Moreover, this paper indicates that multilingual researchers can explore and deploy their repertoire of linguistic resources to develop their capabilities for theorizing. Not all multilingual researchers are aware of, or can make an advantage of their complete linguistic repertoire for theorizing. For instance, rather ironically, research into multilingual issues by Vietnamese scholars does not use
Tiếng Việt as an intellectual resource for theorizing these issues [
44,
45]. Singh [
7] observes that any reluctance by multilingual researchers may be due to not wanting to confront the pain being of having their efforts at post-monolingual theorizing rejected by examiners, editors or reviewers. The intellectual contribution multilingual researchers can make to post-monolingual theorizing [
33] requires will, enthusiasm and determination to engage in such an adventurous, perhaps even risky journey. This paper indicates that by exploring the divergence of language, these researchers may deploy and develop their multilingual skills for deepening their theorizing capabilities in educational research.
5. Conclusions
It is fascinating to consider the important question of the divergence of languages as potential resources for theorizing. While English might be necessary for theorizing about ISL, it hardly seems to be sufficient in this age of global education. The study explored the possibilities of theorizing ISL through investigating the potential of the conceptual divergences of languages in Tiếng Việt and English. This entailed analysis of English and Tiếng Việt concepts of ISL. The findings indicate that there are conceptual divergences within and between these languages which provide openings for theorizing ISL. I had ignored these possibilities for developing my research capabilities due to being strongly wedded to English-only monolingual theorizing. Like other multilingual researchers, I had not thought “outside the box” as a result of my taken-for-granted perspective using existing theories in English as a means of knowledge production. Like some multilingual researchers, I was not confident about engaging in theorizing, or using my linguistic repertoire as resources for theorizing. Fortunately, this study of the conceptual divergences of languages revalues Tiếng Việt as a potential vehicle for contributing to the production of original theoretical knowledge about ISL. However, these by themselves do not make a theory; more research remains to be done in this regard.

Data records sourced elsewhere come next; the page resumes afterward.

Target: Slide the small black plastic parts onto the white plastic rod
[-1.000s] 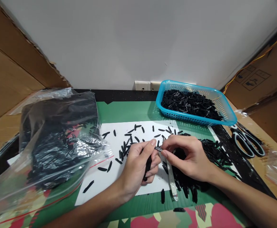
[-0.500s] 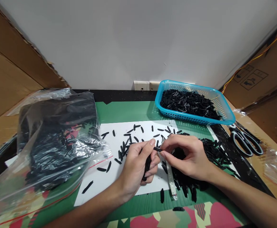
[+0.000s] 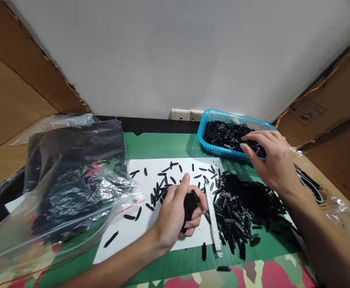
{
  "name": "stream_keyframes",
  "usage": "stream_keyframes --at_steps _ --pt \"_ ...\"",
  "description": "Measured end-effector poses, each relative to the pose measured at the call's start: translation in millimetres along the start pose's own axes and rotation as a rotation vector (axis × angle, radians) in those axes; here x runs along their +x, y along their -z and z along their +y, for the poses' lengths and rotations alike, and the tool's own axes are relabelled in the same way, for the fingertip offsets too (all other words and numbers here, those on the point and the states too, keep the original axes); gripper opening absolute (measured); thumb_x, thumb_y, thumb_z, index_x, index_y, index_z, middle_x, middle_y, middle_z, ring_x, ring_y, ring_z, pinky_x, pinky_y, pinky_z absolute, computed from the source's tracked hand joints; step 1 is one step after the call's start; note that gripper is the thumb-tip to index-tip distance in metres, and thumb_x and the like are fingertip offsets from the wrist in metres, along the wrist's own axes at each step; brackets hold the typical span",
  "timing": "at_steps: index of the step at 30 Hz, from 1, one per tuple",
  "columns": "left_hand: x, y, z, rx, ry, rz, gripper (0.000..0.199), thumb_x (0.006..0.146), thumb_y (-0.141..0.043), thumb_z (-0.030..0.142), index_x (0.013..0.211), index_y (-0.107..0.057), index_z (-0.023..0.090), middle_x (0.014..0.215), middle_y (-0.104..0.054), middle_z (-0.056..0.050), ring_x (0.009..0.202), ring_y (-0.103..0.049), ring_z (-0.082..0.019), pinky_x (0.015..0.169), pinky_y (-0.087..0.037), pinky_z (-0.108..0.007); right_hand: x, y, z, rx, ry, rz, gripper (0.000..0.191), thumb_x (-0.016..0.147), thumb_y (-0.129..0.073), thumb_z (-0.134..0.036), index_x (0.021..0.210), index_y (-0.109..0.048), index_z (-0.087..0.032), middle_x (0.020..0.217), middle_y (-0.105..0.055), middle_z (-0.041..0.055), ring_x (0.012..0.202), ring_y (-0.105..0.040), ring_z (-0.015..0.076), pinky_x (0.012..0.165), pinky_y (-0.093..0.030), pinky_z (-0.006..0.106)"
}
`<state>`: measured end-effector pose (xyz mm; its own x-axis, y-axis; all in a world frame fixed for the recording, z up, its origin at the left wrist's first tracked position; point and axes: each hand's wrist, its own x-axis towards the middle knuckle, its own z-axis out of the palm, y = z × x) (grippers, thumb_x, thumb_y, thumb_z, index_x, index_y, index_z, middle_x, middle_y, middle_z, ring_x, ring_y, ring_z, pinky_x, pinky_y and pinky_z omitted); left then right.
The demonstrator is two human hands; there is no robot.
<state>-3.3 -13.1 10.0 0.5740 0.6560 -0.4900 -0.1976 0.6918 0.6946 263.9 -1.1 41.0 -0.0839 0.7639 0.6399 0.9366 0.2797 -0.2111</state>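
My left hand point(image 3: 182, 210) is closed around a bundle of small, elongated black pieces point(image 3: 190, 204), thumb pointing up, above the white sheet. My right hand point(image 3: 269, 154) is over the right side of the blue basket point(image 3: 203, 138), thumb and forefinger slightly apart, with nothing visible between them. Many similar black strips point(image 3: 227, 134) lie inside the basket, partly hidden by that hand. Between the hands is a large heap of black pieces point(image 3: 232, 212). A narrow, pale wrapped strip point(image 3: 213, 220) lies along the heap's left edge. More pieces are scattered on the white paper point(image 3: 135, 236).
A clear zip bag point(image 3: 81, 192) full of black material lies at left. Scissors point(image 3: 311, 186) rest at right, partly behind my right arm, near crumpled clear plastic point(image 3: 346, 220). Cardboard point(image 3: 21, 68) stands on both sides; a socket strip point(image 3: 181, 115) sits against the back wall.
My right hand has moved from beside my left hand, where it pinched a black piece, up and right to the basket. My left hand still holds its bundle.
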Motion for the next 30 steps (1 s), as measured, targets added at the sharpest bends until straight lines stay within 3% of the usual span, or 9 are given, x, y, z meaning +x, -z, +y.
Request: stream_keyframes --at_steps 4,7,10,15,25,30 --pt "-1 -1.5 0 0.030 0.095 -0.044 0.078 0.084 -0.051 0.091 0.066 -0.060 0.016 0.050 -0.040 0.005 0.038 -0.026 -0.003 0.032 -0.015 -0.012 -11 1 -42 0.572 0.096 -0.295 0.014 0.106 -0.063 -0.021 0.116 -0.073 -0.020 0.117 -0.072 0.0093 0.109 -0.068 0.0221 0.094 -0.055 0.037" --pt "-1 -0.7 -1 0.043 0.132 -0.093 0.080 0.079 -0.047 0.097 0.064 -0.050 0.019 0.049 -0.038 0.006 0.037 -0.024 -0.003 0.032 -0.014 -0.012 -18 -5 -69 0.788 0.184 -0.491 0.021 0.106 -0.062 -0.017 0.121 -0.074 -0.023 0.119 -0.069 0.0084 0.111 -0.066 0.0196 0.096 -0.055 0.034" --pt "1 2.2 -3 0.086 0.134 -0.131 0.081 0.075 -0.047 0.100 0.064 -0.045 0.020 0.051 -0.040 0.006 0.038 -0.024 -0.003 0.032 -0.015 -0.012 -21 -11 -75 0.893 0.104 -0.587 0.020 0.107 -0.061 -0.017 0.118 -0.076 -0.025 0.119 -0.069 0.0073 0.113 -0.066 0.0193 0.098 -0.054 0.034" --pt "1 6.1 -7 0.151 0.157 -0.192 0.082 0.076 -0.044 0.101 0.061 -0.041 0.021 0.051 -0.035 0.007 0.039 -0.024 -0.004 0.034 -0.013 -0.014 -20 -14 -70 1.006 -0.041 -0.624 0.004 0.103 -0.070 -0.024 0.103 -0.074 -0.022 0.106 -0.073 0.0040 0.104 -0.067 0.0195 0.097 -0.052 0.035" --pt "-1 5.5 -5 0.163 0.067 -0.204 0.068 0.093 -0.055 0.078 0.062 -0.043 0.019 0.055 -0.037 0.006 0.041 -0.024 -0.003 0.036 -0.013 -0.016 -28 -21 -66 1.062 -0.107 -0.462 0.007 0.102 -0.071 -0.021 0.095 -0.070 -0.022 0.096 -0.069 0.0022 0.094 -0.063 0.0182 0.088 -0.048 0.033" --pt "-2 5.8 -6 0.128 -0.002 -0.205 0.063 0.097 -0.059 0.068 0.061 -0.044 0.018 0.053 -0.037 0.007 0.039 -0.024 -0.003 0.036 -0.015 -0.015 -31 -25 -65 1.047 -0.148 -0.474 0.012 0.103 -0.069 -0.023 0.091 -0.068 -0.021 0.091 -0.066 0.0012 0.088 -0.060 0.0176 0.084 -0.045 0.032"
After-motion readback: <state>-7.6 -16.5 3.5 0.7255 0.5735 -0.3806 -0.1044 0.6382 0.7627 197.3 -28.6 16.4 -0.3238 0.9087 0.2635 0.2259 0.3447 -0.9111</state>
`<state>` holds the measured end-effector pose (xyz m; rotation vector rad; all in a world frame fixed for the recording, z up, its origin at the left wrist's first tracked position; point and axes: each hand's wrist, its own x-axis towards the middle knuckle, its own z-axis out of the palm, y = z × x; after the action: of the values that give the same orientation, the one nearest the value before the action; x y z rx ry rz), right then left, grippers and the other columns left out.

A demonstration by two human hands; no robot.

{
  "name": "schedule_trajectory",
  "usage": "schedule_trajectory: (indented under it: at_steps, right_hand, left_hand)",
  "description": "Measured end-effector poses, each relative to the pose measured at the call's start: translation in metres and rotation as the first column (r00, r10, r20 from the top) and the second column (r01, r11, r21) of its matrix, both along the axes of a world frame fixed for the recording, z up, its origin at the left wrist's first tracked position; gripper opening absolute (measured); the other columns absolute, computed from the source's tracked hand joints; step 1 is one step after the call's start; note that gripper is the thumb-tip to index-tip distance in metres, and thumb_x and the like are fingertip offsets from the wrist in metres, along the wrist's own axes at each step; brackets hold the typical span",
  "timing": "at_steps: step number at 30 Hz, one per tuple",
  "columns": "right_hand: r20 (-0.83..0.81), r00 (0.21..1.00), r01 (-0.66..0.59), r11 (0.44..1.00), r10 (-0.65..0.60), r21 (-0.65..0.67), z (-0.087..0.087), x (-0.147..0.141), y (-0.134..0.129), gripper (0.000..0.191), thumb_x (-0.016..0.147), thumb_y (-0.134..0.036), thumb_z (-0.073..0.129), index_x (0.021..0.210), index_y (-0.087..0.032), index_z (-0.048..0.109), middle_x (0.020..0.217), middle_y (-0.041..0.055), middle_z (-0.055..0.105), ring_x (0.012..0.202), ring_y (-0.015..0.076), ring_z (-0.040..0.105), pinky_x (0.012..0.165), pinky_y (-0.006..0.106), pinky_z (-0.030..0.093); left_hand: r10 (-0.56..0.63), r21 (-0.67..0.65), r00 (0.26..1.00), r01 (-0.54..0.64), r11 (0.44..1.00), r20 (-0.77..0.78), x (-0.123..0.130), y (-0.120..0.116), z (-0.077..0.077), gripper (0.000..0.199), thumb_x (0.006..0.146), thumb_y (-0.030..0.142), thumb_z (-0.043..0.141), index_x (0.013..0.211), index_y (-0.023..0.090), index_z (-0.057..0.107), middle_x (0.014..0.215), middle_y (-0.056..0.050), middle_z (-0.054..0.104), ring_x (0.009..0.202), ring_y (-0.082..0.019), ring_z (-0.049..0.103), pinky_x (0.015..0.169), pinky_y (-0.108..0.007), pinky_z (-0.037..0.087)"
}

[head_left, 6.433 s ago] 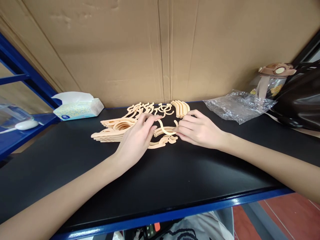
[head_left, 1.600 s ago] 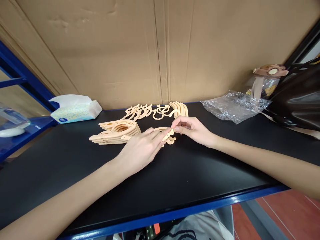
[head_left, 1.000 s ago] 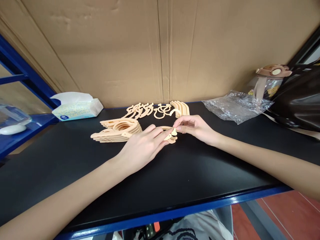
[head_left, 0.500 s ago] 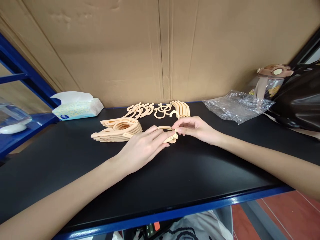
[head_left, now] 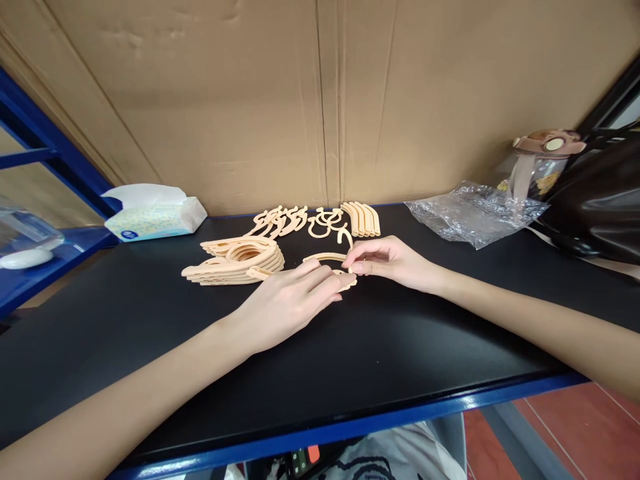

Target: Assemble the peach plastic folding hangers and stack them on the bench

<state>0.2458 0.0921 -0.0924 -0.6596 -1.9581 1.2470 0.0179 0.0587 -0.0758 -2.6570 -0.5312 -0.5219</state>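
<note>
My left hand [head_left: 290, 300] is closed over pale beige plastic hanger arms, mostly hidden under its fingers; one curved arm [head_left: 325, 257] shows beyond the fingertips. Between thumb and fingers, my right hand [head_left: 395, 265] pinches the stem of a hanger hook [head_left: 343, 235], whose curve points up and away from me. The hook's lower end meets the arm pieces at my left fingertips; my fingers hide the joint. Left of the hands lies a stack of folded hangers [head_left: 233, 267]. Loose hooks [head_left: 325, 230] and curved hanger arms [head_left: 364, 220] lie behind them.
More beige hanger parts [head_left: 280, 220] lie near the cardboard wall [head_left: 225, 100]. A tissue pack [head_left: 155, 217] stands at the back left. A crumpled clear bag [head_left: 470, 210], a bottle [head_left: 545, 163] and a dark bag [head_left: 600, 200] are on the right. The black table [head_left: 400, 360] has a blue front edge.
The hook in my right hand has tilted more upright, and its pinch has shifted slightly. My left fingers have settled lower over the hanger arms, so more of the curved arm shows.
</note>
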Motion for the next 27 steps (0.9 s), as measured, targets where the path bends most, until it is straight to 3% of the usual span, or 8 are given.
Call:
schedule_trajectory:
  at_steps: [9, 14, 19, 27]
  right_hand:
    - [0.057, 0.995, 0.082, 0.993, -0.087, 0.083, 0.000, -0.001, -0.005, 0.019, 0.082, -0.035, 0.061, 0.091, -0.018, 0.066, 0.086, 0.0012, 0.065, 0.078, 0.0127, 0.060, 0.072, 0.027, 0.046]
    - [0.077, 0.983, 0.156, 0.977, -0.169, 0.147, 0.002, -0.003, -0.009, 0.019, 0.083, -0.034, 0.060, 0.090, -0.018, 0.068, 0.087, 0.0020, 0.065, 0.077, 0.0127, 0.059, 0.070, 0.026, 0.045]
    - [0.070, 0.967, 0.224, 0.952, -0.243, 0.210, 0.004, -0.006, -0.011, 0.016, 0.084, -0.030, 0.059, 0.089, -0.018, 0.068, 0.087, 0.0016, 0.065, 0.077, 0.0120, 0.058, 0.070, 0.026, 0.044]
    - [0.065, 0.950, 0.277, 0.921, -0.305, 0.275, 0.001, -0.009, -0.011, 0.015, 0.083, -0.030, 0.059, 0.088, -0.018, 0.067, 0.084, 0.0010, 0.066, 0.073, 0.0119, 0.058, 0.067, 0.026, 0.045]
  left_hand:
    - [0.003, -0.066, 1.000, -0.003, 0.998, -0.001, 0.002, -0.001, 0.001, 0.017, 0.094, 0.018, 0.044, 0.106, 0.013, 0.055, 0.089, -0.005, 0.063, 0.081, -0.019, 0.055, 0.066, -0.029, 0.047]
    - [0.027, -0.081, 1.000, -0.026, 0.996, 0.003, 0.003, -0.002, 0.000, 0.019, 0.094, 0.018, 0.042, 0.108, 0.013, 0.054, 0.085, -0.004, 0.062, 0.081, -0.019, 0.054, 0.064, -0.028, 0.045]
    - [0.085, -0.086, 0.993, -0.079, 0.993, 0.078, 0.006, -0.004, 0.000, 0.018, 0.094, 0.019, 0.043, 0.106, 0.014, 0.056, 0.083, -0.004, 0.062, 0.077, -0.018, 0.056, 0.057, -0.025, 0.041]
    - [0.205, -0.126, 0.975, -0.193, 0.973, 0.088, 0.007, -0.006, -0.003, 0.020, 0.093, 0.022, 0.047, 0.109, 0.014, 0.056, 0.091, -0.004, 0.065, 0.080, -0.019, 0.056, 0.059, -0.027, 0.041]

As with all research, this study has some limitations. This case study analyzed evidence of concepts from three ISL programs at universities in Vietnam. Further research across more universities in Vietnam is warranted. This study has indicated the value of exploring the possibilities of languages offer by way of resources for theorizing. The concepts employed in this study are from Tiếng Việt and English. Further research might generate theoretical sources through other languages to test tools for the conceptual analysis of ISL in a range of settings. The study has implications for multilingual education and multilingual researchers. In terms of multilingual education, universities might consider policies and curricula that enables and encourages Higher Degree Researchers to develop their academic multilingualism. This might help them maximize the possibilities of learning through using their linguistic repertoire. With regard to multilingual researchers, they might make use of their linguistic repertoire for making original contributions to theoretical knowledge. Multilingual researchers may develop their capabilities for theorizing as important opportunities for extending their scholarship in education or their employability in international partnerships. Such researchers may use their full linguistic repertoire to sharpen their capabilities for theorizing in research. Therefore, theorizing ISL might be based on international perspectives that add to scholarly debates in this field.